> [INSTRUCTIONS TO FOLLOW]: Retype each entry exactly.

> [DATA FOR THIS TASK]:
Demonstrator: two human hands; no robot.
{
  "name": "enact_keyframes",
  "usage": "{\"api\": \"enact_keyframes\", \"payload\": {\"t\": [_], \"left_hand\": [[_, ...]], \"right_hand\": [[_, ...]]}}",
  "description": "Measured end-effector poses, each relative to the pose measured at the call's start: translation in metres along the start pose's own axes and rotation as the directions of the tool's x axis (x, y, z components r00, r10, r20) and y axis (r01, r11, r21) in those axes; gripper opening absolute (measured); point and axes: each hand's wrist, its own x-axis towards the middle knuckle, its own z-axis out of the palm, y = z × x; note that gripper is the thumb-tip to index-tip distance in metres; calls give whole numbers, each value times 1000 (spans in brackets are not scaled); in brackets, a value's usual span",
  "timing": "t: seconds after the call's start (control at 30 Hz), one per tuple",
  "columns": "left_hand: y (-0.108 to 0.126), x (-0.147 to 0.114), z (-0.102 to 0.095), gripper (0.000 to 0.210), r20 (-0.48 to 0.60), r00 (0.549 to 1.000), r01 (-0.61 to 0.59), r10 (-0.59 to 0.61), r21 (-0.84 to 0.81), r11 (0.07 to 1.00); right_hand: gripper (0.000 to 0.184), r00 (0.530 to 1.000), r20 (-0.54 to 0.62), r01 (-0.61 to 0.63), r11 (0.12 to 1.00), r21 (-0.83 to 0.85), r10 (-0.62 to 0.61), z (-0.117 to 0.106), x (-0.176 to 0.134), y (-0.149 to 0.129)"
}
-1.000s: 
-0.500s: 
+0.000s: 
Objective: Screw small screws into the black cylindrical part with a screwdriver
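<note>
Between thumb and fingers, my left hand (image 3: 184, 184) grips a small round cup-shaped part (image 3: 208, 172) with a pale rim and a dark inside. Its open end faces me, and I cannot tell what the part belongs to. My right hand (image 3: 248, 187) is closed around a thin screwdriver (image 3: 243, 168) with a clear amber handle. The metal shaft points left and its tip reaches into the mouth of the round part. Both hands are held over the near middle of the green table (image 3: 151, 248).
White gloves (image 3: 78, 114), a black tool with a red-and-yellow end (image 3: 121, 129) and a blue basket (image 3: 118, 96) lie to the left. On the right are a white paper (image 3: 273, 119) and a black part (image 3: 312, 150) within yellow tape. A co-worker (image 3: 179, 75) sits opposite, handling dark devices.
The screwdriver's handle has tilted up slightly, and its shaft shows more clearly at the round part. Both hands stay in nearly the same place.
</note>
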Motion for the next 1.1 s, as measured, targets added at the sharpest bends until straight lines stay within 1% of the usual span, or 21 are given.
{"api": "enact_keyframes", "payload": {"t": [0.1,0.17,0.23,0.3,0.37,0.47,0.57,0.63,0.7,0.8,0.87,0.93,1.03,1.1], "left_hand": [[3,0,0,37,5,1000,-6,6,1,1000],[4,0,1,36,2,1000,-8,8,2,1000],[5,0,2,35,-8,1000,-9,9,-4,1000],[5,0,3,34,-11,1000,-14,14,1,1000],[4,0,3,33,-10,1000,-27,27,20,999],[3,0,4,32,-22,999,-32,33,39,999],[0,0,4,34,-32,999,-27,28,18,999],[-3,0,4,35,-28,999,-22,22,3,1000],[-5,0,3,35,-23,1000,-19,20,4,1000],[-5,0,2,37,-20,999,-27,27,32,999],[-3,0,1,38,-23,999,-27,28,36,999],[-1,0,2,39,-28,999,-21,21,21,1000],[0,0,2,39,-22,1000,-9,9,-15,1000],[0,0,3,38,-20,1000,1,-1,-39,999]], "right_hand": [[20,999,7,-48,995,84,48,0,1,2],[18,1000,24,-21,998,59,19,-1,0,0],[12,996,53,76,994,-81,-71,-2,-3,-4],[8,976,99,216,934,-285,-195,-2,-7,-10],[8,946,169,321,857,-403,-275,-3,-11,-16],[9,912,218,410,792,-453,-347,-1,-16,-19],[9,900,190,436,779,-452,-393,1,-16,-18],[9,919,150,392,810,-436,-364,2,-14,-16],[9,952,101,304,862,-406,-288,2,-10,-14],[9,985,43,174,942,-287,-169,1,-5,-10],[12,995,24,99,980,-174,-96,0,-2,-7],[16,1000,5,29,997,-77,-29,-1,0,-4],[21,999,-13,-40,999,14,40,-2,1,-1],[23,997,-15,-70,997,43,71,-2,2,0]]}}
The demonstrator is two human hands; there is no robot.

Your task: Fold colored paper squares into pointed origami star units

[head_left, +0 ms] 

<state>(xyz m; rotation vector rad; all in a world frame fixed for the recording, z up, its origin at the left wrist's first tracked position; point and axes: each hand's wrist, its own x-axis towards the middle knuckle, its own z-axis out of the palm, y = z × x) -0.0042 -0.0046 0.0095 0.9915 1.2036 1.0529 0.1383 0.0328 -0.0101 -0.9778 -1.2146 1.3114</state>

> [ANSWER SECTION]:
Demonstrator: two human hands; no robot.
{
  "name": "enact_keyframes",
  "usage": "{\"api\": \"enact_keyframes\", \"payload\": {\"t\": [_], \"left_hand\": [[_, ...]], \"right_hand\": [[_, ...]]}}",
  "description": "Measured end-effector poses, each relative to the pose measured at the call's start: translation in metres along the start pose's own axes and rotation as the directions of the tool's x axis (x, y, z components r00, r10, r20) and y axis (r01, r11, r21) in those axes; gripper opening absolute (measured); point and axes: each hand's wrist, its own x-axis towards the middle knuckle, its own z-axis out of the palm, y = z × x; note that gripper is the thumb-tip to index-tip distance in metres; calls give whole numbers, each value times 1000 (spans in brackets are not scaled); in brackets, a value's usual span",
  "timing": "t: seconds after the call's start (control at 30 Hz), one per tuple",
  "columns": "left_hand: y (-0.108 to 0.126), x (-0.147 to 0.114), z (-0.102 to 0.095), gripper (0.000 to 0.210), r20 (-0.48 to 0.60), r00 (0.549 to 1.000), r01 (-0.61 to 0.59), r10 (-0.59 to 0.61), r21 (-0.84 to 0.81), r11 (0.07 to 1.00); right_hand: gripper (0.000 to 0.184), r00 (0.530 to 1.000), r20 (-0.54 to 0.62), r01 (-0.61 to 0.63), r11 (0.12 to 1.00), r21 (-0.83 to 0.85), r10 (-0.62 to 0.61), z (-0.117 to 0.106), x (-0.176 to 0.134), y (-0.149 to 0.129)"
}
-1.000s: 
-0.500s: 
+0.000s: 
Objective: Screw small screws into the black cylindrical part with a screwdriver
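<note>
Between thumb and fingers, my left hand (image 3: 184, 184) grips a small round cup-shaped part (image 3: 208, 172) with a pale rim and a dark inside. Its open end faces me, and I cannot tell what the part belongs to. My right hand (image 3: 248, 187) is closed around a thin screwdriver (image 3: 243, 168) with a clear amber handle. The metal shaft points left and its tip reaches into the mouth of the round part. Both hands are held over the near middle of the green table (image 3: 151, 248).
White gloves (image 3: 78, 114), a black tool with a red-and-yellow end (image 3: 121, 129) and a blue basket (image 3: 118, 96) lie to the left. On the right are a white paper (image 3: 273, 119) and a black part (image 3: 312, 150) within yellow tape. A co-worker (image 3: 179, 75) sits opposite, handling dark devices.
The screwdriver's handle has tilted up slightly, and its shaft shows more clearly at the round part. Both hands stay in nearly the same place.
</note>
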Motion for the next 1.1 s, as measured, targets added at the sharpest bends until straight lines stay within 1% of the usual span, or 21 are given.
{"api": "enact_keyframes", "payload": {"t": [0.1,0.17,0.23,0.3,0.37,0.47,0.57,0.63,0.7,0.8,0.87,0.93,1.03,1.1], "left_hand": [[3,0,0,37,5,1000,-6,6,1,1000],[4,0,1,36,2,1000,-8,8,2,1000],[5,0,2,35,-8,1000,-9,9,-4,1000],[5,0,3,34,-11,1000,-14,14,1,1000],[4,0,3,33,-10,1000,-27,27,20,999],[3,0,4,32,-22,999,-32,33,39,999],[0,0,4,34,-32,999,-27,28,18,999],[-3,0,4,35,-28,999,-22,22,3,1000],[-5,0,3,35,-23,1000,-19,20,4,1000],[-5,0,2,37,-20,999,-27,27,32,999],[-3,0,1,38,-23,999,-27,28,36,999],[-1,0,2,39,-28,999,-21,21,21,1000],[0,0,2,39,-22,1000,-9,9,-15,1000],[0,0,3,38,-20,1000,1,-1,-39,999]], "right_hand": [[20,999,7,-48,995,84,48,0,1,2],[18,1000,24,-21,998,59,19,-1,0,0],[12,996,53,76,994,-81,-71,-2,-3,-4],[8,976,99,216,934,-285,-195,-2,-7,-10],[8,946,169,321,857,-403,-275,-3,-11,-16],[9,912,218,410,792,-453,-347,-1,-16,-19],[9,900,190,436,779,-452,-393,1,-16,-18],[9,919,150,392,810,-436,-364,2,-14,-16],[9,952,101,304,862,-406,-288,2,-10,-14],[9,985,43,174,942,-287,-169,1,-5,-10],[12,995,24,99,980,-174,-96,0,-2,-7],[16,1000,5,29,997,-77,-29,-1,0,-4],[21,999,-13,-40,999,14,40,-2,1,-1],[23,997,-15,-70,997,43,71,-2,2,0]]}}
The demonstrator is two human hands; there is no robot.

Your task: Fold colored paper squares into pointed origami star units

[head_left, +0 ms] 

<state>(xyz m; rotation vector rad; all in a world frame fixed for the recording, z up, its origin at the left wrist's first tracked position; point and axes: each hand's wrist, its own x-axis towards the middle knuckle, its own z-axis out of the palm, y = z × x) -0.0042 -0.0046 0.0095 0.9915 1.2036 1.0529 0.1383 0.0328 -0.0101 -0.9778 -1.2146 1.3114</state>

That completes the answer, and no more is expected.